The Press

Hospital parking fees enough to make you sick

- JANE BOWRON

How many times have you visited family and friends in hospital and nearly blown a gasket when called upon to cough up obscene sums of money for parking fees?

Visitors of the sick and dying are taken advantage of by greedy car park owners who know that people are so anxious to see their loved ones they will shell out the required dosh to see them. Even if they don’t have the money, they will risk paying a fine for the greater good of cheering someone up, in order to offer support and advocacy.

And there’s the rub. We feel mean at quibbling about shelling out money to visit a poorly friend or family member, and some hospital car park owners capitalise on these mixed emotions. Patients too are well aware of the financial cost a friend or relative may be incurring and will urge their visitors to stay only a short while for fear of them being hit with a heavy fine.
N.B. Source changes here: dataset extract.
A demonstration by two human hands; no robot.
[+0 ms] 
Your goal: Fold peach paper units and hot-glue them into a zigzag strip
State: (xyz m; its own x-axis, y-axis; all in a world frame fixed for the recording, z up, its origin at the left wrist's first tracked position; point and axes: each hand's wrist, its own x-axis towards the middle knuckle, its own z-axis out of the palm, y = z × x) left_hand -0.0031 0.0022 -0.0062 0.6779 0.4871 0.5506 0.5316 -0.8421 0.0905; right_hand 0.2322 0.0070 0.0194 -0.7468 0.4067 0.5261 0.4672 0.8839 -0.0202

The psychologi­cal benefits of having one’s nearest and dearest come to see you when you’re often at your lowest are obvious. Their support is a necessary part of the recovery, and a great boost for a patient who may be feeling alienated in the clinical and strange environmen­t of a hospital.

They may be sharing a ward and feeling unloved and a little blue observing their fellow patients receiving more visitors than them. Who wants to be pitied lying prone in a hospital cot? Yes, I know it’s not a competitio­n to see how many people you can gather round the bedside, but these thoughts cross the mind, particular­ly when you’re not feeling the best.

So bravo to Alex Dexter, who started an online petition after having spent $140 a week on parking to visit his premature first-born son and ailing wife in Auckland’s Middlemore Hospital.

That’s a lot of extra money to find, particular­ly for the low-waged struggling to pay mortgages, rents and utilities, and keep a car registered, warranted and full of petrol. Dexter wants people to sign a petition calling for free parking for hospital staff, and subsidised parking for visiting patients.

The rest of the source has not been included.